More medieval books survive from the Middle Ages than any other artistic medium. Scholars refer to the hand-made books of the Middles Ages as manuscripts. Books that contain artistic decoration are called illuminated manuscripts. Manuscripts that survive from the European Middle Ages are generally religious books that reflect the canon, doctrine and practices of Christianity, though there are Jewish and Muslim books and other types of books that survive from this time period as well.
A medieval manuscript is a codex (pl. codices), meaning a book made of pages bound between two boards. Ancient scribes wrote on scrolls that were stored in boxes. These ancient scrolls only survive in occasional fragments, as a scroll is especially vulnerable to physical degradation. The pages of codices, on the other hand, are protected by their covers and have a much greater chance for survival. Thus, medieval books survive in large numbers.

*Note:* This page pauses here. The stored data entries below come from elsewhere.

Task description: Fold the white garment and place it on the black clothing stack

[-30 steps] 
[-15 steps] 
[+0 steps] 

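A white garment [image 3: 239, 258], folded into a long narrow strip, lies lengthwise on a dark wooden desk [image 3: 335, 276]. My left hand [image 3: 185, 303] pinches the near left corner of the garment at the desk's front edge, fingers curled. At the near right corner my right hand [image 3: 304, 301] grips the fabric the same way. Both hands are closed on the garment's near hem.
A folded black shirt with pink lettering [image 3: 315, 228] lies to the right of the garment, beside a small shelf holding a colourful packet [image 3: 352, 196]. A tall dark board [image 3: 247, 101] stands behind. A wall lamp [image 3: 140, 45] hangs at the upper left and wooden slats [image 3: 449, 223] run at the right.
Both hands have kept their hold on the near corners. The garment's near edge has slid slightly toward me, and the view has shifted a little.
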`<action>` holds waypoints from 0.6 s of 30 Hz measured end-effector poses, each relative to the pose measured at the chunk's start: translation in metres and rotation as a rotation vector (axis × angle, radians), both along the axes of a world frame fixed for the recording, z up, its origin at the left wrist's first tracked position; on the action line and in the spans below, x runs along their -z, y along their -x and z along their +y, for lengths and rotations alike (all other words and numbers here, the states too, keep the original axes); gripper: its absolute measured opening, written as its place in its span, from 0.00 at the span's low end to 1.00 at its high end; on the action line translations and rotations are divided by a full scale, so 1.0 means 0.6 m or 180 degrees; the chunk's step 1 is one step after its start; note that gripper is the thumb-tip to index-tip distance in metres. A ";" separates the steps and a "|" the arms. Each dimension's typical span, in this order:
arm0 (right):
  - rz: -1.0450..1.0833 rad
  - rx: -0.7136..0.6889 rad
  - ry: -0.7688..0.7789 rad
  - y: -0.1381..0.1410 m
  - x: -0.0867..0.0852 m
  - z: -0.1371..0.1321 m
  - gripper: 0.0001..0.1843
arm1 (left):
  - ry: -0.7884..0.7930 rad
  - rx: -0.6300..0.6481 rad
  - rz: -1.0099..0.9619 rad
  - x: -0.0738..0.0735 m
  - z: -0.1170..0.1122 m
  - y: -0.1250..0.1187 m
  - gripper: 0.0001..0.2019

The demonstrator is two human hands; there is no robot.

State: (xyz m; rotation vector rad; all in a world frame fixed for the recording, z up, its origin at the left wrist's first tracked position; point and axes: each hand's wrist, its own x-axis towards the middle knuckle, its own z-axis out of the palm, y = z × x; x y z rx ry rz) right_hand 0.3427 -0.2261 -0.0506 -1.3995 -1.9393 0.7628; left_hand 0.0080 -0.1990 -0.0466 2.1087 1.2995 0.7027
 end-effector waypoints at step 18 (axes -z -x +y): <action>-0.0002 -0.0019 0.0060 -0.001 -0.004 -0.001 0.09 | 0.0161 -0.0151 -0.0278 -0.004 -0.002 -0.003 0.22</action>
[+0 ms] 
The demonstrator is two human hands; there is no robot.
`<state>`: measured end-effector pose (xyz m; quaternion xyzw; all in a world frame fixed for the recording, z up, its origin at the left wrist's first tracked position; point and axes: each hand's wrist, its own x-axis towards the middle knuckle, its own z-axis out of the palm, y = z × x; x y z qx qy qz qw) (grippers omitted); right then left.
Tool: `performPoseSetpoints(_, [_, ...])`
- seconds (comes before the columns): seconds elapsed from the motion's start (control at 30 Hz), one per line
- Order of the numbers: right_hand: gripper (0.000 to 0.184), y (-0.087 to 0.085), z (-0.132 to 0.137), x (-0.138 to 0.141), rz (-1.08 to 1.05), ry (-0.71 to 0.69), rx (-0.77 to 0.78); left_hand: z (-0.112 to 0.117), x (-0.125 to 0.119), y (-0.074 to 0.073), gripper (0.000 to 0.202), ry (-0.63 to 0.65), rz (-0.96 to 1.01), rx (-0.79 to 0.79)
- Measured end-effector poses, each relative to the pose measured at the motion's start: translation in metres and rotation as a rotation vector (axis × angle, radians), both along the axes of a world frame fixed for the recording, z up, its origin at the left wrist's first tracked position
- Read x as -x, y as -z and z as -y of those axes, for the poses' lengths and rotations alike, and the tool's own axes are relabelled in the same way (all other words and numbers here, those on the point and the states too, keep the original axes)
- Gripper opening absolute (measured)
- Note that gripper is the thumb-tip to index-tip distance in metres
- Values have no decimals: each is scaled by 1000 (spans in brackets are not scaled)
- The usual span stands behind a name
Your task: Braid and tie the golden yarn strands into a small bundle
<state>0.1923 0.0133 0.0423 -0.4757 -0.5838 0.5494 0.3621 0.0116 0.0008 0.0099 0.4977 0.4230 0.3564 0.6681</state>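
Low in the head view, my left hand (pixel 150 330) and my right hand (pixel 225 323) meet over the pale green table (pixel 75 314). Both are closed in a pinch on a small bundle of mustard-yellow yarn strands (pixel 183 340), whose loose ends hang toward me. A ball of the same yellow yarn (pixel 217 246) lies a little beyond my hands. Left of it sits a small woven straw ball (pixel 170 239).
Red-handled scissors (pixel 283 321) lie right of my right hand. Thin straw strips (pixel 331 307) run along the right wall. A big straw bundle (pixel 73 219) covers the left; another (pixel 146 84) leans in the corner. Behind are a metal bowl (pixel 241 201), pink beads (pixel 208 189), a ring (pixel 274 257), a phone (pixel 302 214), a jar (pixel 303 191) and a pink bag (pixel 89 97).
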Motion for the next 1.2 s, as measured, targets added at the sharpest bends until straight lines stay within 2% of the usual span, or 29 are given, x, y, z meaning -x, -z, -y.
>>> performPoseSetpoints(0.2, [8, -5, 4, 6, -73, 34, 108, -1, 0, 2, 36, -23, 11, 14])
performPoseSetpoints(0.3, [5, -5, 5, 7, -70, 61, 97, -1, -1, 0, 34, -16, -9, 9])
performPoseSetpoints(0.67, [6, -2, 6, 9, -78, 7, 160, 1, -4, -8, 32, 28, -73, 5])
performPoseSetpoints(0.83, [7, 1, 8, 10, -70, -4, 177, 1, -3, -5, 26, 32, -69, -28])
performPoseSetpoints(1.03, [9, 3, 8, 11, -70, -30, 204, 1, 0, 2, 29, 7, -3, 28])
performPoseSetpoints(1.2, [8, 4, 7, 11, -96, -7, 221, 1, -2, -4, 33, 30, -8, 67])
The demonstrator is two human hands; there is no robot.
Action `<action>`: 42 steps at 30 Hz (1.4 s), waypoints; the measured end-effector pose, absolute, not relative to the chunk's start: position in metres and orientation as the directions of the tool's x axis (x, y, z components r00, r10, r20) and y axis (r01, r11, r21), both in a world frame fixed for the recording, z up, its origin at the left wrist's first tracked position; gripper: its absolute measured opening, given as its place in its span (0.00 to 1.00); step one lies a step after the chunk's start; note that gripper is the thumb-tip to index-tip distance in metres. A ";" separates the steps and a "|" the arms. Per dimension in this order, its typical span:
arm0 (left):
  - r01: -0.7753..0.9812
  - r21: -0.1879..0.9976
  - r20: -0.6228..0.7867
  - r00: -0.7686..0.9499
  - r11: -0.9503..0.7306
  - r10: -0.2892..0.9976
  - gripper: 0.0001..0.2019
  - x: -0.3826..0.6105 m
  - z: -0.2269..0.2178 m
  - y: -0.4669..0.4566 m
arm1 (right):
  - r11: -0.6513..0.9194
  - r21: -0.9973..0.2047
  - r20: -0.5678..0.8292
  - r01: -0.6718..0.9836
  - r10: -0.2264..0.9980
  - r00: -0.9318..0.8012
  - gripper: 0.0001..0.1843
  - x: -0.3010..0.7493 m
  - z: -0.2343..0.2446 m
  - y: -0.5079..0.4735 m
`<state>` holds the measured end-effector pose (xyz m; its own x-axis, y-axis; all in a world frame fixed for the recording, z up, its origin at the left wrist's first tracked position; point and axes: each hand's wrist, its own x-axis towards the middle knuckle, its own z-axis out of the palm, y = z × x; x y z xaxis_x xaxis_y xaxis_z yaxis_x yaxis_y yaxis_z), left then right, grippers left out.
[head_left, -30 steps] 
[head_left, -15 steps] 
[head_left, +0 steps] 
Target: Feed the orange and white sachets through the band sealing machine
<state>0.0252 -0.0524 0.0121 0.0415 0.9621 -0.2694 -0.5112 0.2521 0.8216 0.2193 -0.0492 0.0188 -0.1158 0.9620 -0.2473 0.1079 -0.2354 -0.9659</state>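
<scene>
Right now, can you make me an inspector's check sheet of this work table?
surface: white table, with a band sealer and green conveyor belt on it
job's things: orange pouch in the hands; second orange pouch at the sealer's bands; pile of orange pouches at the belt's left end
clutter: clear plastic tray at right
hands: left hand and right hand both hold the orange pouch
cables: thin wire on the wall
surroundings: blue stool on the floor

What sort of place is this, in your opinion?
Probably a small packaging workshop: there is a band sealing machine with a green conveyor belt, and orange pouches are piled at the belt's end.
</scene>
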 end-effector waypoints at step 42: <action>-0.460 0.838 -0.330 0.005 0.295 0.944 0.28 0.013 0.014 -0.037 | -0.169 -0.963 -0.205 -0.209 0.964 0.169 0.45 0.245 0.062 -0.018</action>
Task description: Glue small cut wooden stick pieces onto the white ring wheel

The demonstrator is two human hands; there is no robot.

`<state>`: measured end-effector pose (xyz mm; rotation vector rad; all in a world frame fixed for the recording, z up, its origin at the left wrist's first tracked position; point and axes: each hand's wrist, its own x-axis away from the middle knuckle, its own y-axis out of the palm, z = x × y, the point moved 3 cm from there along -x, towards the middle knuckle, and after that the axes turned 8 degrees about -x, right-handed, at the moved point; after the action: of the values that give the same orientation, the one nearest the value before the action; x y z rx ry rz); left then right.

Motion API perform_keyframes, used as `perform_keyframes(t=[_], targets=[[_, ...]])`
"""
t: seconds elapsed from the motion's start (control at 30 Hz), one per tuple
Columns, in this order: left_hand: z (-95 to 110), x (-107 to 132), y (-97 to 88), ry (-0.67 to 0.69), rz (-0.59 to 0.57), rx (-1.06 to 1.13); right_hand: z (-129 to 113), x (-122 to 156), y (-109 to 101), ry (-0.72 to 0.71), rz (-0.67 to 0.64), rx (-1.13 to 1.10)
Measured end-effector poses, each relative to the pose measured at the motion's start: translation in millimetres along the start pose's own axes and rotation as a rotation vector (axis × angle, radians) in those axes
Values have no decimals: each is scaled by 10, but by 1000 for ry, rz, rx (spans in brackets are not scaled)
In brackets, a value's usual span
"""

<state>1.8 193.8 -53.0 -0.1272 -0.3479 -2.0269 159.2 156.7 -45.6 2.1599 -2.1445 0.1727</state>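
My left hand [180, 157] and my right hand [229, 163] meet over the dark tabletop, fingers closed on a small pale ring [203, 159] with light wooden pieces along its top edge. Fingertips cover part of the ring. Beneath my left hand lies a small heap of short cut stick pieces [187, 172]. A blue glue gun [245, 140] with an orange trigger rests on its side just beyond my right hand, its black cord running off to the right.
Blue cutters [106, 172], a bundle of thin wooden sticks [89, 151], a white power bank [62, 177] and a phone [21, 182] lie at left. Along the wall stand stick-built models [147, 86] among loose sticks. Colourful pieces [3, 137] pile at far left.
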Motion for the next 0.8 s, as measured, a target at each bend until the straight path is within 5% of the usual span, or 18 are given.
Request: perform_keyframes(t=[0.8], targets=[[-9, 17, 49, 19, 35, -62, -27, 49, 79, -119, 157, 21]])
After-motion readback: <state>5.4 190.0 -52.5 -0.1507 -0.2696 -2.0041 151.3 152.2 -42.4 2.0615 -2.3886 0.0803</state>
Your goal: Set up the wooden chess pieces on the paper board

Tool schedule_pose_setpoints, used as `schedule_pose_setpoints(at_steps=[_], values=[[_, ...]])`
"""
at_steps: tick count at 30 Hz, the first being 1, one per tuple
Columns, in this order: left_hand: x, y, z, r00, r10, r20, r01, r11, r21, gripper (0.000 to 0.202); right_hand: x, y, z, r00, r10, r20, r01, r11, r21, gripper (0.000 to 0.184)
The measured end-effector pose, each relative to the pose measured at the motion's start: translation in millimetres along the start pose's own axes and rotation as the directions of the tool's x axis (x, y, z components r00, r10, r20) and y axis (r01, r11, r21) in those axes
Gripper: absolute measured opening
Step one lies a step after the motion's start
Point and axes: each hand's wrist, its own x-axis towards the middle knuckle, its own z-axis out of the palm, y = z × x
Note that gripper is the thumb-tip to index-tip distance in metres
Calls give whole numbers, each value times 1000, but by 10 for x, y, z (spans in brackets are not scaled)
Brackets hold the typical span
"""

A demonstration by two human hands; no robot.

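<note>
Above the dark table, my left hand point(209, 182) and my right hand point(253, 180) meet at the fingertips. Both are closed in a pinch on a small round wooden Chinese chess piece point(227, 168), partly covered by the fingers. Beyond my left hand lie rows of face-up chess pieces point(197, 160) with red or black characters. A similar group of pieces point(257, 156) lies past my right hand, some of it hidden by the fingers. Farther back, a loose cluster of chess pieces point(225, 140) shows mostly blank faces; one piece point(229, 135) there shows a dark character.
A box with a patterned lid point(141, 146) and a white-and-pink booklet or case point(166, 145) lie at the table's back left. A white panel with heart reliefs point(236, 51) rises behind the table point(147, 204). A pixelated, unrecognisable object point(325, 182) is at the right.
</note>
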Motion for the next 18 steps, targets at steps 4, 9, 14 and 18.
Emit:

The Bibliothèque nationale de France in Paris and the British Library in London house the world’s largest collections of medieval manuscripts. Though normally only available to scholars, many museums and libraries put some of their manuscript treasures on display. Digitizing, or creating high quality digital images of manuscripts, is increasingly common and these images are normally available on the Internet, furthering the study of these medieval books.
The original manuscripts of the Bible, the works of Aristotle and Plato and other ancient writers do not survive. They are known today because medieval scribes diligently copied them.
Recording and disseminating information is quick and easy today, but in the Middle Ages this process was slow and laborious. Monastery libraries housed most books and all books were copied by hand, usually by monks. This process of copying and disseminating books was essential to the preservation of knowledge.
Some monks traveled to distant monasteries to view and copy books to bring back to their own monastery’s library. Fires destroyed many medieval libraries and the books they housed. Because of this and other accidents of history, not all texts survived the Middle Ages. The Name of the Rose, a novel by Umberto Eco, imagines such a fate for Aristotle’s lost work on poetics.
Books were essential to the practice of Christianity. Medieval Christian missionaries, such as St. Augustine of Canterbury, brought books with them as they traveled from place to place preaching and establishing new churches. The Gospel Book of St. Augustine survives today in the Parker Library of Corpus Christi College, Cambridge. It contains the text of the gospels—Matthew, Mark, Luke and John of the New Testament—an essential work for teaching potential converts about the life of Christ. A series of images illustrating the life of Christ prefaces the text and each book of the gospels begins with an illustration detailing the events unique to that gospel, though some of these are now lost.
The oldest illuminated manuscripts are among the oldest manuscripts in existence. The illustration of books was functional as well as decorative. Illuminated initials and painted miniatures marked the beginnings of important sections in the text and allowed readers to navigate the book.
Prefatory image cycles prepared the mind of the reader to engage with the text. Some illustrations elaborate doctrines, record events or simply tells stories. Even readers’ doodles are intriguing to contemporary scholars.
In illuminated manuscripts, words and images worked together to inform the medieval reader and occasionally these readers left their own mark. These books are highly interactive. Nearly all medieval manuscripts provide ample space in the margins for readers’ notes and comments. In this way, illuminated manuscripts are different from other types of media in that they provided spaces for readers to record their reactions to image and text.